Meet the East Coast’s first black female comic book store owner

August 22, 2019

Ariell Johnson in her shop (left) and with RiRi Williams (right) on the variant cover of Invincible Iron Man #1.

Ariell Johnson checks out a customer at the cash register as patrons browse her store’s collection of comic books. The 33-year-old is the owner of Amalgam Comics and Coffeehouse in Philadelphia. You might say Johnson is a superhero herself.

She’s the first black woman on the East Coast to own and operate a comic book store. The comic book world tends to skew heavily towards white males. That’s true among comic book authors and owners. But when it comes to finding inspiration, Johnson didn’t have to look far. She turned to the X-Men.

“The first character that really got me excited about comics was Storm of the X-Men. A lot of that had to do with the fact that she was the first black woman I had ever seen [in comics],” said Johnson.

“Seeing her I felt like I could be a part of that world.”

Taking the world by storm

A lifelong “fan girl” of all things “geek, supernatural and superhero,” Ariell said she first had the idea to open her own shop in 2003.

But even before Amalgam’s official opening in 2015, the store was generating a lot of fanfare online.

“Before we opened our doors we had over 1,000 likes on Facebook,” said Johnson. “People were excited about the concept, excited about a new comic book shop in Philly, excited that it is owned by both a woman and a black woman because that is something that is not the norm in the geek world.”

A real “Wonder Woman”

There are only five comic book shops owned by African Americans in the country, according to Yumy Odom, Founder and President of the East Coast Black Age of Comics Convention.

That puts Johnson in a rare group of people and gives her the unique power to help influence the community around her.

For Amalgam that means finding books beyond the usual Spider, Bat and Supermen.

“I want to be very proactive and conscious to make sure we are carrying diverse titles. The smaller stuff, the independent stuff, the more diverse stuff that you really have to look for and I think it’s worth it. Seeing people representative of you can be important in your development and your self esteem,” said Johnson.

Even though the store is still in its first year, it’s already making a difference. The East Coast Black Age of Comics closed out its convention this year at the store.

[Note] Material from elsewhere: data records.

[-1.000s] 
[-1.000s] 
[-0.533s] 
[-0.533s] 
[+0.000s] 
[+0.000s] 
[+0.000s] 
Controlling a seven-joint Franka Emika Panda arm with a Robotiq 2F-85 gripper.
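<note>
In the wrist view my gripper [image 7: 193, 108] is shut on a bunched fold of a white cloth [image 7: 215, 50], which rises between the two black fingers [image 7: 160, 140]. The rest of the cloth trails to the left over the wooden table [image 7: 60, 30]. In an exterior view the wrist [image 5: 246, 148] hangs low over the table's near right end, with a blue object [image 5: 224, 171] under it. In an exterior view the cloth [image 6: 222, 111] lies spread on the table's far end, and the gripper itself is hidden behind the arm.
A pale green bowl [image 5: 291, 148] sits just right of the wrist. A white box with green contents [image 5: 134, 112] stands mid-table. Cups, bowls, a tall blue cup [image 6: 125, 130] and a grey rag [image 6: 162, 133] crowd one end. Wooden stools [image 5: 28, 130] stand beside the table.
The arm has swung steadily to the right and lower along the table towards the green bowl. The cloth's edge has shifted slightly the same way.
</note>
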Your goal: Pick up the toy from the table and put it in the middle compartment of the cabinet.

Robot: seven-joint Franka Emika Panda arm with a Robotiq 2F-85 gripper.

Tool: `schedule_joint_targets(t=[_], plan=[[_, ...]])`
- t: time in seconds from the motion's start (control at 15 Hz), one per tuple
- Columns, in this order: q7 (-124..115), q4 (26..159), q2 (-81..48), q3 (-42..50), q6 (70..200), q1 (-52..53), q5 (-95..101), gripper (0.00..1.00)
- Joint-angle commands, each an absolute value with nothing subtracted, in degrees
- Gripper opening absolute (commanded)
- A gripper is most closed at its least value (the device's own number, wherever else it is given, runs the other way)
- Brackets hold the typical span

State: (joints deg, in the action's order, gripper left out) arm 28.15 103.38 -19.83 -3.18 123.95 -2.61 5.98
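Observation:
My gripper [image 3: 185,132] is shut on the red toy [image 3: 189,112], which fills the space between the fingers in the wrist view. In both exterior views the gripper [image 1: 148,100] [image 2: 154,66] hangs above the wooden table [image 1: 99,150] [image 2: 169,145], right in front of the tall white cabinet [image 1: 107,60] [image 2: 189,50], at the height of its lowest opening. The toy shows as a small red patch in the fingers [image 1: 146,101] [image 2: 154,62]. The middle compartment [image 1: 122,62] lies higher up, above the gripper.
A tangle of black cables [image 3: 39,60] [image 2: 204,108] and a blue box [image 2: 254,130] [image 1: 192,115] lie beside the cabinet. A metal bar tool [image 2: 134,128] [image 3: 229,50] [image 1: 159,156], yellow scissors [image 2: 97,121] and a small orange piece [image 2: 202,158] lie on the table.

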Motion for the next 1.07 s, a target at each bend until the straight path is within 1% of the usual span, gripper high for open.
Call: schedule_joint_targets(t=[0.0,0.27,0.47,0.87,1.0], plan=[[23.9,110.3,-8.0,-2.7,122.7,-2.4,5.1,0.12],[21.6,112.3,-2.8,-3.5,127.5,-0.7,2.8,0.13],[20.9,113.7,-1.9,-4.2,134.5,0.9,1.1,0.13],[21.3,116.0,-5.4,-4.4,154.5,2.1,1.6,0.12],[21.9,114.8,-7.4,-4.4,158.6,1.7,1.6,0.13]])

“Mrs. Johnson has created a very welcoming space for the comic book, sci-fi and fantasy communities here in Philadelphia,” said Odom.

Johnson wants Amalgam to become a gathering spot not only for comic book and coffee lovers, but for those she feels are overlooked by the comic book world.

“There are a lot of black girl geeks in the world but we are not at the forefront. This store is also kind of a statement – we’re here, we’ve been here and we’re going to keep being here. I get a lot of little girls saying, ‘This is so cool. You have a great book collection,’ so, it’s exciting to see.”

She’s got it ‘covered’

Since Johnson has opened her store she has received quite a lot of attention with articles on, The and But her favorite thing thus far was appearing on the cover of an actual comic.

Johnson appeared on a variant cover of “Invincible Iron Man #1.” She’s posed next to Marvel superhero RiRi Williams. RiRi is a science genius who enrolled at MIT at the age of 15 and is the heir to Tony Starks Iron Man armor as Iron Heart. RiRi is one of few black teen female superheros in comics.

The cover is made possible by Johnson’s colleague Randy Green.

“When the email went out about potential variants for stores, he was really excited and took it upon himself to work out the [details]. It was really his hard work,” she told ABC News. “I knew what it was supposed to look like, but having the actual art in front of you is so much different. It’s really exciting.”

Even though she’s now the “head nerd in charge,” Johnson realizes the seriousness of her new position.

“I think Spiderman’s catch phrase applies here, ‘With great power comes great responsibility’.

“When you are a person of color, you’re scraping the bottom of the barrel to find someone you can identify with. I always felt like I was watching other people’s adventures,” she explained. “I hope with my shop, I can open a new world of adventures for young people of all colors and kinds to help them find their own heroes.”